By analyzing existing cross correlation between Grayscale Ethereum Mini and VanEck Oil Refiners, you can compare the effects of market volatilities on Grayscale Ethereum and VanEck Oil and check how they will diversify away market risk if combined in the same portfolio for a given time horizon. You can also utilize pair trading strategies of matching a long position in Grayscale Ethereum with a short position of VanEck Oil. Check out your portfolio center. Please also check ongoing floating volatility patterns of Grayscale Ethereum and VanEck Oil.

Diversification Opportunities for Grayscale Ethereum and VanEck Oil

-0.64
  Correlation Coefficient

Excellent diversification

The 3 months correlation between Grayscale and VanEck is -0.64. Overlapping area represents the amount of risk that can be diversified away by holding Grayscale Ethereum Mini and VanEck Oil Refiners in the same portfolio, assuming nothing else is changed. The correlation between historical prices or returns on VanEck Oil Refiners and Grayscale Ethereum is a relative statistical measure of the degree to which these equity instruments tend to move together. The correlation coefficient measures the extent to which returns on Grayscale Ethereum Mini are associated (or correlated) with VanEck Oil. Values of the correlation coefficient range from -1 to +1, where. The correlation of zero (0) is possible when the price movement of VanEck Oil Refiners has no effect on the direction of Grayscale Ethereum i.e., Grayscale Ethereum and VanEck Oil go up and down completely randomly.

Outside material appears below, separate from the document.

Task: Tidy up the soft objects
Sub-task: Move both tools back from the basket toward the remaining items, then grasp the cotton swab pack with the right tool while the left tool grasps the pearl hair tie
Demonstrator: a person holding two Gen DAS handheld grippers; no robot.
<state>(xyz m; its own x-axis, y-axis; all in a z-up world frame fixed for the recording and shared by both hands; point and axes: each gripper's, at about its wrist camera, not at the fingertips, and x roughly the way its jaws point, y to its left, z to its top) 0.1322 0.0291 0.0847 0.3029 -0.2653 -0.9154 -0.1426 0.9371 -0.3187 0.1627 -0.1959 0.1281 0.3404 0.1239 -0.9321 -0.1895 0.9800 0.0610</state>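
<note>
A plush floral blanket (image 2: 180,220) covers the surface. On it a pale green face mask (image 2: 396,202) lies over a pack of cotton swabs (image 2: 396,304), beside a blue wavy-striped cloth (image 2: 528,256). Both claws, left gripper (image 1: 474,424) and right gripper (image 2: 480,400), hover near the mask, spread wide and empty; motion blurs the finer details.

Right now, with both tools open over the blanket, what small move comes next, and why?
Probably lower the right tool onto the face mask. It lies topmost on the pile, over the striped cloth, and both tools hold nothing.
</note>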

Pair Corralation between Grayscale Ethereum and VanEck Oil

Considering the 90-day investment horizon Grayscale Ethereum Mini is expected to generate 4.81 times more return on investment than VanEck Oil. However, Grayscale Ethereum is 4.81 times more volatile than VanEck Oil Refiners. It trades about 0.16 of its potential returns per unit of risk. VanEck Oil Refiners is currently generating about -0.18 per unit of risk. If you would invest  2,300  in Grayscale Ethereum Mini on September 2, 2024 and sell it today you would earn a total of  1,084  from holding Grayscale Ethereum Mini or generate 47.13% return on investment over 90 days.
Time Period3 Months [change]
DirectionMoves Against 
StrengthWeak
Accuracy100.0%
ValuesDaily Returns

Grayscale Ethereum Mini  vs.  VanEck Oil Refiners

 Performance 
       Timeline  
Grayscale Ethereum Mini 

Risk-Adjusted Performance

12 of 100

 
Weak
 
Strong
Good
Compared to the overall equity markets, risk-adjusted returns on investments in Grayscale Ethereum Mini are ranked lower than 12 (%) of all global equities and portfolios over the last 90 days. Despite fairly inconsistent basic indicators, Grayscale Ethereum demonstrated solid returns over the last few months and may actually be approaching a breakup point.
VanEck Oil Refiners 

Risk-Adjusted Performance

0 of 100

 
Weak
 
Strong
Very Weak
Over the last 90 days VanEck Oil Refiners has generated negative risk-adjusted returns adding no value to investors with long positions. Despite latest sluggish performance, the Etf's basic indicators remain persistent and the latest mess on Wall Street may also be a sign of long-standing gains for the ETF venture institutional investors.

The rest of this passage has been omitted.